Sind die USA zurück?

Seite 2: Washingtons Reichweite ist begrenzt

Bidens Team hat es auch weitgehend geschafft, unsere Bündnisse wieder aufzubauen. Die Frage ist jedoch, zu welchem Zweck? Biden argumentiert, dass die USA bereit sind, wieder die Führung zu übernehmen, die "unverzichtbare Nation" zu sein, wobei die Verbündeten im Wesentlichen dazu dienen, unsere Kapazitäten zu stärken.

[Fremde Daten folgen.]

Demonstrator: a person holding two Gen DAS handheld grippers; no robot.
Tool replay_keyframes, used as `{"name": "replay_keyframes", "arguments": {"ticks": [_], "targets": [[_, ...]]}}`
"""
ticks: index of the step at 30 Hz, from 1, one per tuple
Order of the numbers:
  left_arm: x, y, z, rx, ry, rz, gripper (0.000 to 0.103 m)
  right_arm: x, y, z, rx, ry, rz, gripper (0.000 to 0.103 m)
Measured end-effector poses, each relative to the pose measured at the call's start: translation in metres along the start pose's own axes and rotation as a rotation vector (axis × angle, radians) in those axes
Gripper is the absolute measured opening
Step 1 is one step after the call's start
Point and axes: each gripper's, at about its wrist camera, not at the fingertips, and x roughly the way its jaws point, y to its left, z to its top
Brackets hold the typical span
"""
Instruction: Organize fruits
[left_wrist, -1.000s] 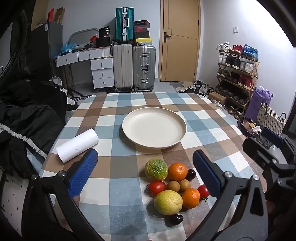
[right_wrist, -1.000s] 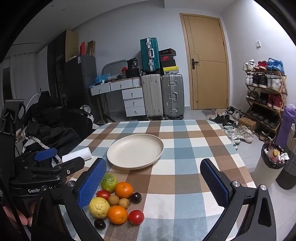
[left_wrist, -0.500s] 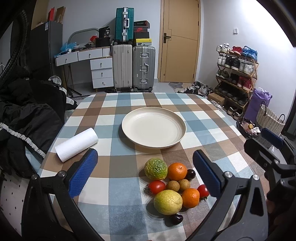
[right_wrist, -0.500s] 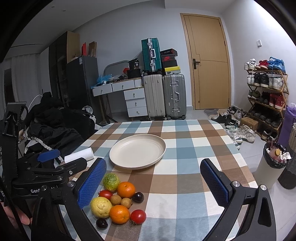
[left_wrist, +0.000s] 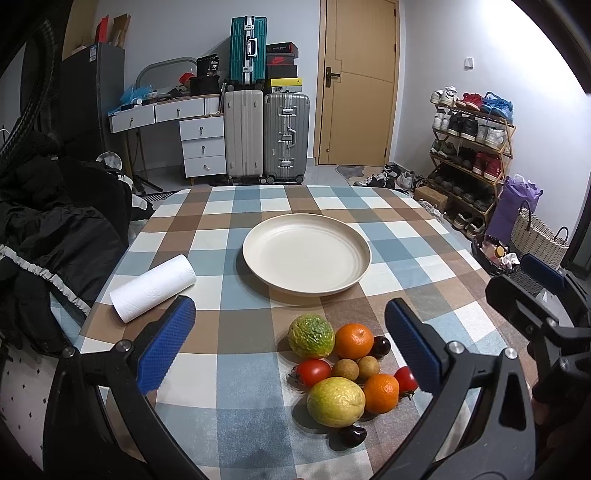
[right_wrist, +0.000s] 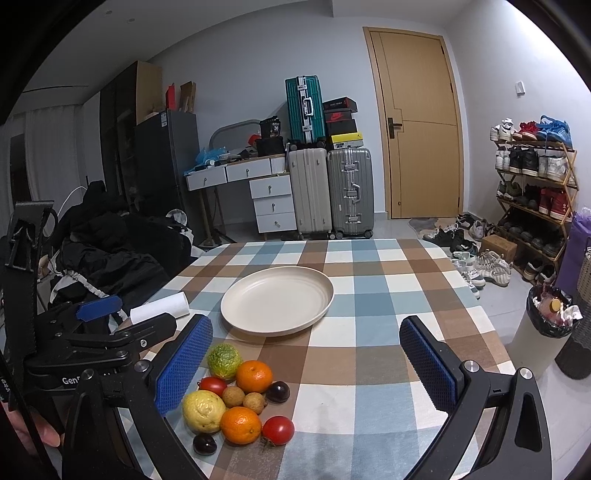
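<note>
A cluster of fruit lies on the checked tablecloth near the front edge: a green-yellow fruit (left_wrist: 311, 336), two oranges (left_wrist: 354, 340) (left_wrist: 381, 393), a yellow citrus (left_wrist: 335, 401), two tomatoes (left_wrist: 313, 371), small brown fruits and dark plums. An empty cream plate (left_wrist: 306, 254) sits behind it, also in the right wrist view (right_wrist: 277, 302). My left gripper (left_wrist: 291, 343) is open above the fruit, empty. My right gripper (right_wrist: 306, 363) is open and empty, with the fruit (right_wrist: 254, 376) at its left finger.
A paper towel roll (left_wrist: 153, 287) lies left of the plate. Dark clothing (left_wrist: 55, 236) is piled off the table's left edge. Suitcases, a desk and a shoe rack (left_wrist: 472, 155) stand behind; a bin (right_wrist: 546, 317) stands right of the table.
The right gripper has risen and drifted slightly right, so the fruit sits a bit lower-left in its view. The left view is nearly unchanged.
</note>
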Motion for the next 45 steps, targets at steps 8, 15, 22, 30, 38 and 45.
{"name": "replay_keyframes", "arguments": {"ticks": [8, 15, 22, 30, 38, 45], "targets": [[-0.0003, 0.0002, -0.0006, -0.002, -0.004, 0.0, 0.103, 0.0008, 0.0007, -0.0001, 0.001, 0.002, 0.0, 0.103], [-0.0003, 0.0003, -0.0004, -0.004, -0.002, -0.001, 0.103, 0.0005, 0.0013, -0.0006, 0.004, 0.004, 0.001, 0.103], [-0.0004, 0.0002, -0.0005, -0.004, -0.003, -0.001, 0.103, 0.0003, 0.001, -0.0004, 0.004, 0.003, 0.002, 0.103], [-0.0006, 0.0003, -0.0009, -0.006, -0.002, -0.002, 0.103, 0.0002, 0.001, -0.0004, 0.004, 0.003, 0.002, 0.103], [-0.0007, 0.0, -0.0012, -0.005, -0.003, -0.004, 0.103, 0.0001, 0.0007, -0.0002, 0.006, 0.003, 0.001, 0.103], [-0.0005, -0.0034, -0.0033, -0.005, 0.005, -0.014, 0.103, -0.0006, 0.0005, -0.0006, 0.006, 0.006, 0.002, 0.103]]}}
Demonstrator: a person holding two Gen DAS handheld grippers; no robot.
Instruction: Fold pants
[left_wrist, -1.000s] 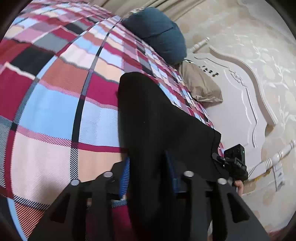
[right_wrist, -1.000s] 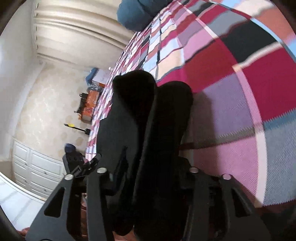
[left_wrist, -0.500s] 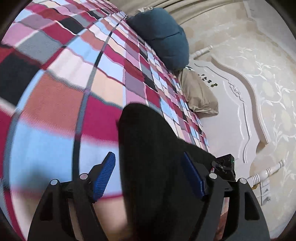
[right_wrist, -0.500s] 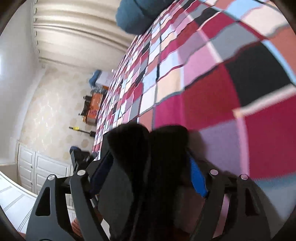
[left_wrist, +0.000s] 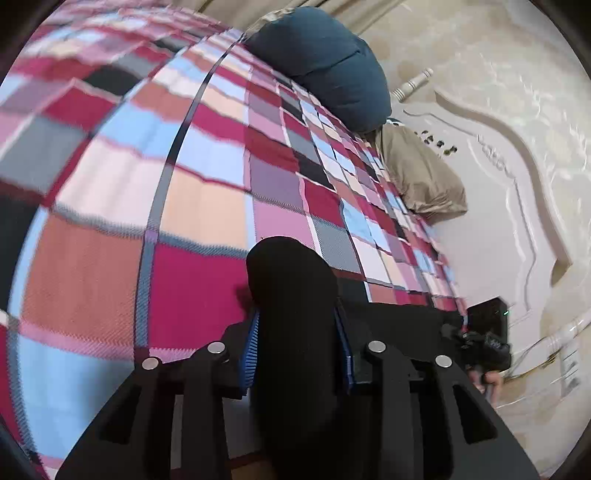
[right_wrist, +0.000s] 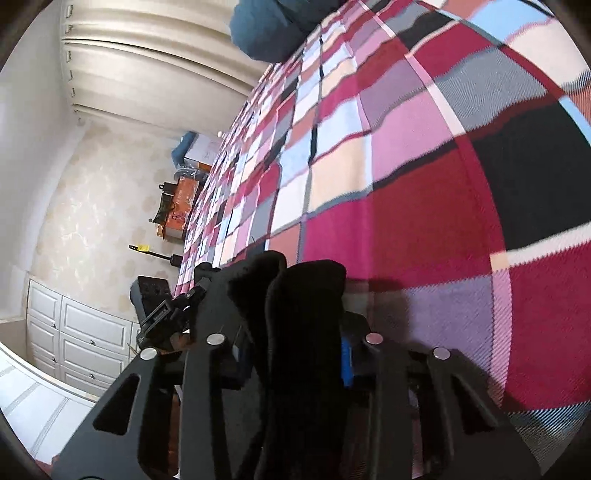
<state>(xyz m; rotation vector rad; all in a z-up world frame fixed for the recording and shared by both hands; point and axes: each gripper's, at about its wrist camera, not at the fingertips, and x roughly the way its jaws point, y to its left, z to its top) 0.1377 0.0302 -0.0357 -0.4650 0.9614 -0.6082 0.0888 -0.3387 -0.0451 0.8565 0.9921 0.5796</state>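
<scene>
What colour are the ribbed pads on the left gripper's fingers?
Blue ribbed pads, pressed against the black fabric pants; clearest in the left wrist view.

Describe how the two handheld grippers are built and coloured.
Both match: the left gripper and right gripper have matte black, angular finger arms with cut-out slots and round silver bolt heads. The finger pads are ribbed blue. No cables or markings show.
</scene>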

Der Auftrag? Laut der sogenannten Nationalen Sicherheitsstrategie 2017 ist die Mission alles. Ein neuer globaler Kampf zwischen Autoritarismus und Demokratie. Ein Großmachtkampf mit Russland und China. Ein fortgesetzter Krieg gegen den Terror. Klimawandel. Pandemien. Cyber-Sicherheit. Innenpolitischer Wiederaufbau und vieles mehr. Es fehlt jegliches Gefühl dafür, dass Washingtons Reichweite begrenzt ist und dass Entscheidungen getroffen werden müssen.

Wenn keine Prioritäten gesetzt werden, bestimmen die Ereignisse die Entscheidungen. Das Hauptaugenmerk der Regierung sollte auf China liegen, das als "ebenbürtiger Konkurrent" bezeichnet wurde. Der militärisch-industrielle Komplex freute sich über die bevorstehende Aufrüstung.

Dann kam die Invasion in der Ukraine, die Putins Russland zum bösen Imperium des 21. Jahrhunderts machte, nachdem die USA innerhalb eines Jahres 100 Milliarden US-Dollar an Waffen und Hilfsgeldern in die Aufrüstung der Ukraine gesteckt haben.

Durch die Prognose einer ukrainischen Nato-Mitgliedschaft und das Ignorieren von Einwänden gegen die Erweiterung des Bündnisses im gesamten politischen Spektrum Russlands trug die Regierung zu einer Invasion bei, mit der nur wenige gerechnet hatten.

Die Regierung Biden hat (zunehmend zerstrittene) Verbündete gewonnen, Sanktionen gegen Russland verhängt, die Ukrainer bewaffnet und die USA sowie die Nato aus einem direkten Krieg mit Russland herausgehalten. Aber die schrecklichen Kosten wachsen in der Ukraine, im Westen und im Globalen Süden.

Ironischerweise haben die Sanktionen in Europa möglicherweise mehr wirtschaftliche Verwerfungen verursacht als in Russland. Die Demonstrationen in Frankreich, Italien und Deutschland weiten sich aus, während die Europäer einen Winter mit steigenden Energiekosten, Fabrikschließungen und zunehmendem Elend erleben.

Hinter den Schrecken des Krieges und der dramatischen Konfrontation mit China verbergen sich echte Sicherheitsprioritäten, die die von Biden versprochene "Außenpolitik für die Mittelschicht" besser zum Ausdruck bringen könnten.

Der katastrophale Klimawandel richtet immer mehr Zerstörung an und fordert immer mehr Menschenleben. Er wird Millionen von Menschen zum Verlassen ihrer Häuser zwingen. Biden hat die Vereinigten Staaten wieder in das Pariser Abkommen zurückgeführt, einen weitgereisten Klimabeauftragten ernannt und die erste große Investition in erneuerbare Energien beschlossen – aber die USA haben im letzten Jahr mehr fossile Brennstoffe verbrannt als im Jahr zuvor, die Welt heizt sich weiter auf, und die Regierungen doktern weiter an den Problemen herum.

Covid hat einer Million US-Amerikanern das Leben gekostet, Tendenz steigend. Neue Infektionskrankheiten sind unvermeidlich, ein Nebenprodukt der Globalisierung und des Klimawandels.

Doch unser öffentliches Gesundheitssystem ist heute schwächer als zuvor, unsere öffentliche Meinung gespaltener, und die notwendigen Investitionen in die Forschung sind nicht zu sehen.

Biden sagt, dass er dem Wiederaufbau der US-Wirtschaft oberste Priorität einräumt. Doch die Ungleichheit nimmt weiter zu, die Korruption ist allgegenwärtig. Die Militärausgaben steigen weiter, auch wenn die sozialen Bedürfnisse nicht befriedigt werden. Die Kosten für die Grundversorgung, Wohnen, Studium, Altersvorsorge - werden für die meisten US-Amerikaner immer unerschwinglicher.

"Amerika ist zurück", brüstet sich der Präsident. Die offensichtliche Frage aber ist: "Zurück wofür?